Researchers spot Saturn-sized planet in the “Einstein desert”


Rogue, free-floating planets appear to have two distinct origins.

Most of the exoplanets we’ve discovered have been in relatively tight orbits around their host stars, allowing us to track them as they repeatedly loop around them. But we’ve also discovered a handful of planets through a phenomenon that’s called microlensing. This occurs when a planet passes between the line of sight between Earth and another star, creating a gravitational lens that distorts the star, causing it to briefly brighten.

The key thing about microlensing compared to other methods of finding planets is that the lensing planet can be nearly anywhere on the line between the star and Earth. So, in many cases, these events are driven by what are called rogue planets: those that aren’t part of any exosolar system at all, but they drift through interstellar space. Now, researchers have used microlensing and the fortuitous orientation of the Gaia space telescope to spot a Saturn-sized planet that’s the first found in what’s called the “Einstein desert,” which may be telling us something about the origin of rogue planets.

Going rogue

Most of the planets we’ve identified are in orbit around stars and formed from the disks of gas and dust that surrounded the star early in its history. We’ve imaged many of these disks and even seen some with evidence of planets forming within them. So how do you get a planet that’s not bound to any stars? There are two possible routes.

The first involves gravitational interactions, either among the planets of the system or due to an encounter between the exosolar system and a passing star. Under the right circumstances, these interactions can eject a planet from its orbit and send it hurtling through interstellar space. As such, we should expect them to be like any typical planet, ranging in mass from small, rocky bodies up to gas giants. An alternative method of making a rogue planet starts with the same process of gravitational collapse that builds a star—but in this case, the process literally runs out of gas. What’s left is likely to be a large gas giant, possibly somewhere between Jupiter and a brown dwarf star in mass.

Since these objects are unlinked to any exosolar system, they’re not going to have any regular interactions with stars; our only way of spotting them is through microlensing.
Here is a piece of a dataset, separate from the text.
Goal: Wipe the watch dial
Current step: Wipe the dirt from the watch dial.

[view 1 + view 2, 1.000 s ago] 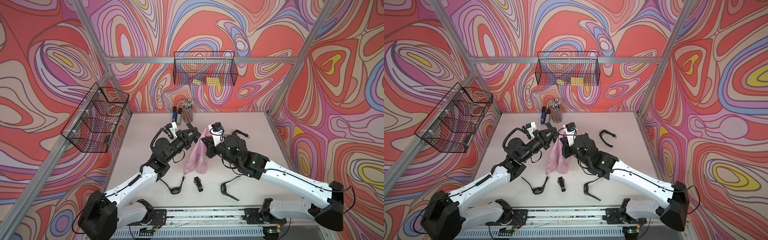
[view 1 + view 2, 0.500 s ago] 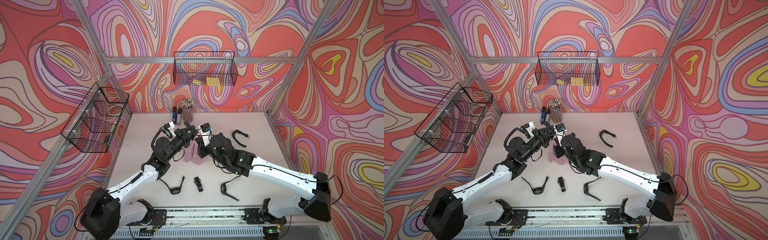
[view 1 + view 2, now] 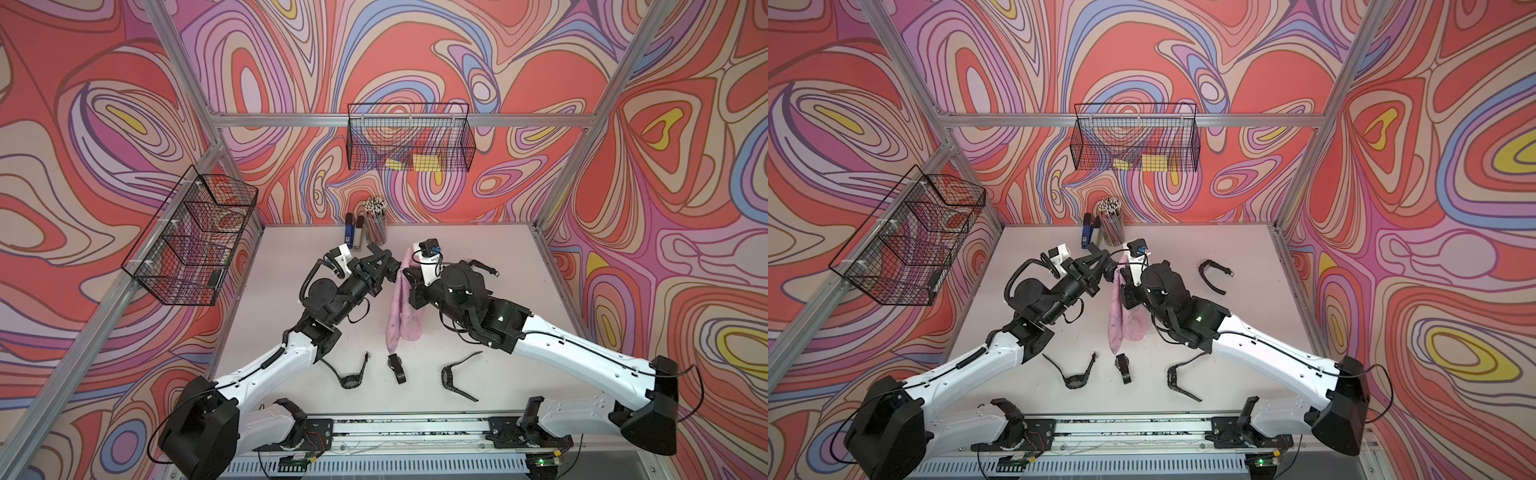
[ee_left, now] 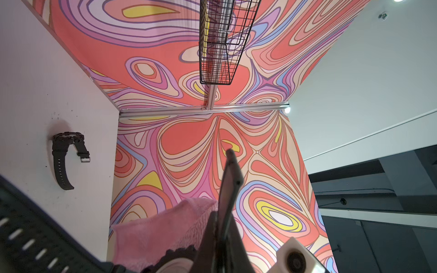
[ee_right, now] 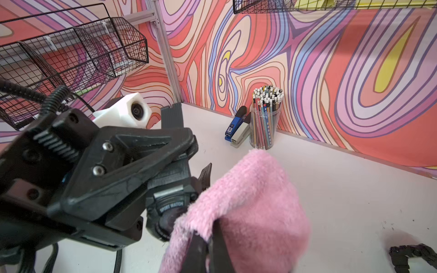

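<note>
Black sport watch with a round dial and a ridged plastic strap is held up off the white tabletop, above its middle. It is gripped by the strap in the left gripper, whose jaws are clamped tight on it, and the dial is turned toward the right arm. A pink fleecy cloth lies against the dial. In the right wrist view its edge covers part of the glass, beside the lettering on the bezel. The right gripper is pinched together on a fold of this cloth. In both top views the rest of the cloth hangs in a long drape between the two arms; whether its lower end touches the table cannot be told.

From above, the left gripper's body hides most of the watch case.

Near the hanging end, toward the arms' bases, three more black watches lie in a row: an open-strapped watch, a small watch and a bent-strapped watch. A curled black watch lies beyond the right arm, well apart from them.

At the back edge stands a clear cup of pencils, with a blue stapler and a grey stapler just beside it. A black wire basket holding yellow pieces hangs on the back wall, and a second wire basket hangs on the left wall.
</note>
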Motion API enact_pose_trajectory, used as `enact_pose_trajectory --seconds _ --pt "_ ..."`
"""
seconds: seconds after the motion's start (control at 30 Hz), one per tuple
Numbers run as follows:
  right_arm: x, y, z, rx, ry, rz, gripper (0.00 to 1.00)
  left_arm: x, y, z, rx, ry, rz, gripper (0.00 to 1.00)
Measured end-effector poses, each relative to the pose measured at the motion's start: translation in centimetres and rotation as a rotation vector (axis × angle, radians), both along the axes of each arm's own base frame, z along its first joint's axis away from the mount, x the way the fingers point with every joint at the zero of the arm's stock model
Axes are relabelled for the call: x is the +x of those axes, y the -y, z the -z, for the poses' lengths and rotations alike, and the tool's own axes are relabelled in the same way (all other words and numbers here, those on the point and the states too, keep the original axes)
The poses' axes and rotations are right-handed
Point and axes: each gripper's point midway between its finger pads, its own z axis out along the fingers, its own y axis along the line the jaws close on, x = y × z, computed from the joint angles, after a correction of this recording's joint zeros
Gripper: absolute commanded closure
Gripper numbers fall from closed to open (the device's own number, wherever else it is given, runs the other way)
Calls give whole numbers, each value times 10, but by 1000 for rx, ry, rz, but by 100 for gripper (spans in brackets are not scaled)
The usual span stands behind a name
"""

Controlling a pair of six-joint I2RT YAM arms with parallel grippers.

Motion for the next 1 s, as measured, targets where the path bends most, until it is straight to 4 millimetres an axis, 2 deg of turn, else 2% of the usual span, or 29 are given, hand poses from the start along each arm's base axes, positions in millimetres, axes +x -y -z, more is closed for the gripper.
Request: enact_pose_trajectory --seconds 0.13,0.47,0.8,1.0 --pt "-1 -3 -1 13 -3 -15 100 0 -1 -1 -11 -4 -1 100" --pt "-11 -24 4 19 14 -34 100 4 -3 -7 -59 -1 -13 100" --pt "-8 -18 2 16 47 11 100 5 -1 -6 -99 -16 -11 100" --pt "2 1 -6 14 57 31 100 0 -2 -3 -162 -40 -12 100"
And microlensing tells us very little about the size of the planet. To figure things out, we would need some indication of things like how distant the star and planet are, and how big the star is.

That doesn’t mean that microlensing events have told us nothing. We can identify the size of the Einstein ring, the circular ring of light that forms when the planet and star are perfectly lined up from Earth’s perspective. Given that information and some of the remaining pieces of info mentioned above, we can figure out the planet’s mass. But even without that, we can make some inferences using statistical models.
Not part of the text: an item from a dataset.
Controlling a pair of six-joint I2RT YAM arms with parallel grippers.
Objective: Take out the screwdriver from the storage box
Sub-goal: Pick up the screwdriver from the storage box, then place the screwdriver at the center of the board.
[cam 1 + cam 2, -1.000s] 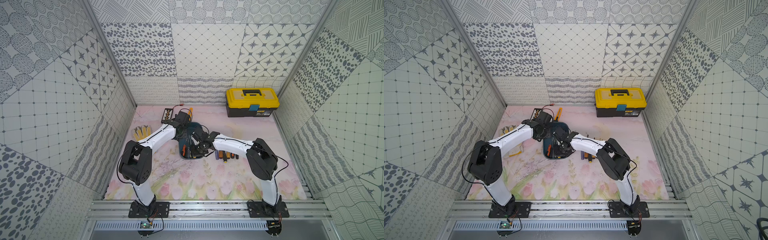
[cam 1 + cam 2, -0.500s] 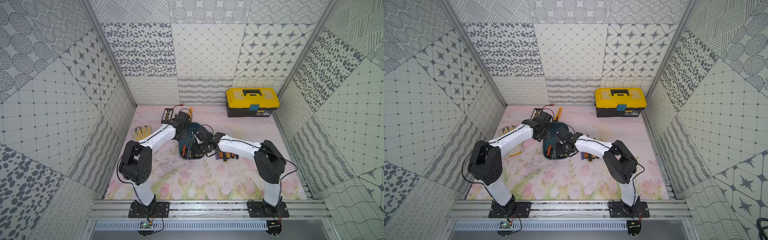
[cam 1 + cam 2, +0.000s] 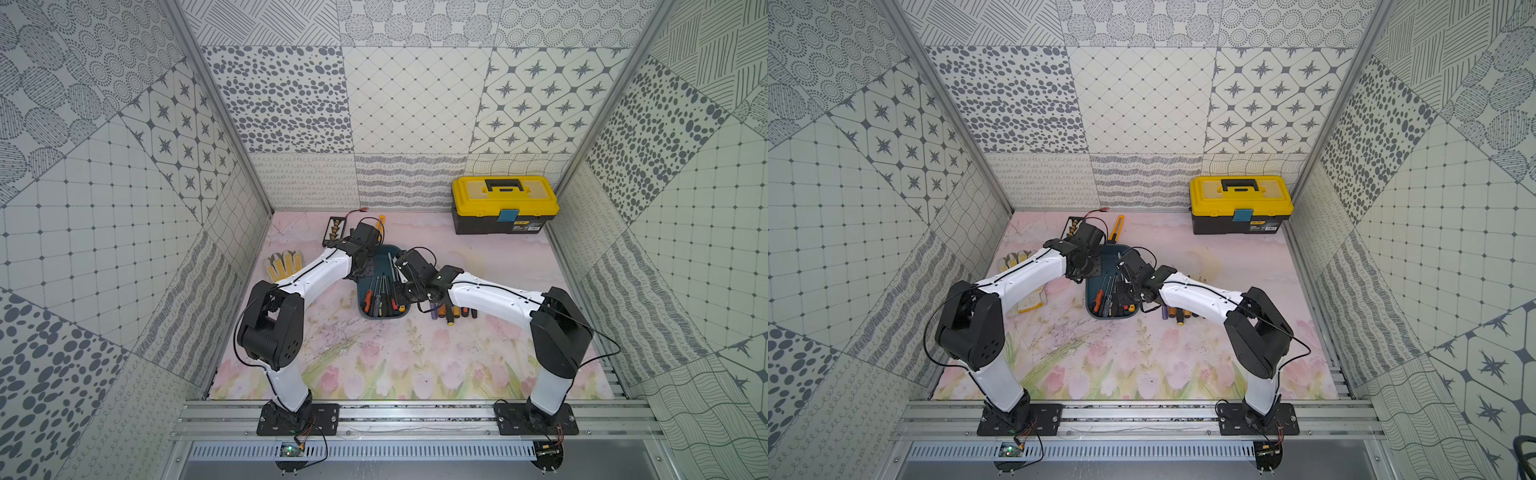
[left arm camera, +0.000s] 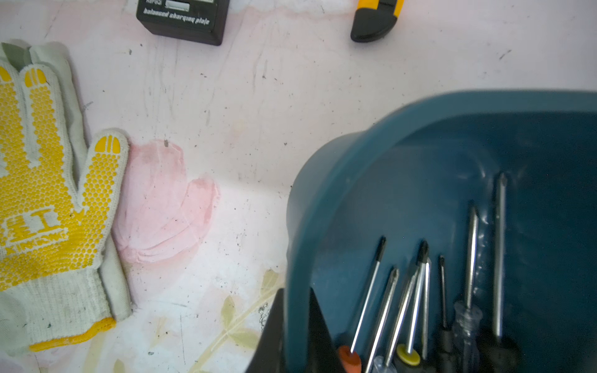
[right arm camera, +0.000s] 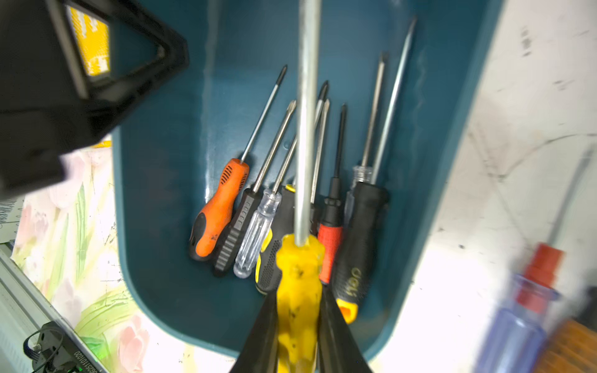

Studies of collections of microlensing events (these collections are small, typically in the dozens, because these events are rare and hard to spot) have identified a distinctive pattern. There’s a cluster of relatively small Einstein rings that are likely to have come from relatively small planets. Then, there’s a gap, followed by a second cluster that’s likely to be made by far larger planets. The gap between the two has been termed the “Einstein desert,” and there has been considerable discussion regarding its significance and whether it’s even real or simply a product of the relatively small sample size.

Sometimes you get lucky

All of which brings us to the latest microlensing event, which was picked up by two projects that each gave it a different but equally compelling name. To the Korea Microlensing Telescope Network, the event was KMT-2024-­BLG-­0792. For the Optical Gravitational Lensing Experiment, or OGLE, it was OGLE-­2024-­BLG-­0516. We’ll just call it “the microlensing event” and note that everyone agrees that it happened in early May 2024.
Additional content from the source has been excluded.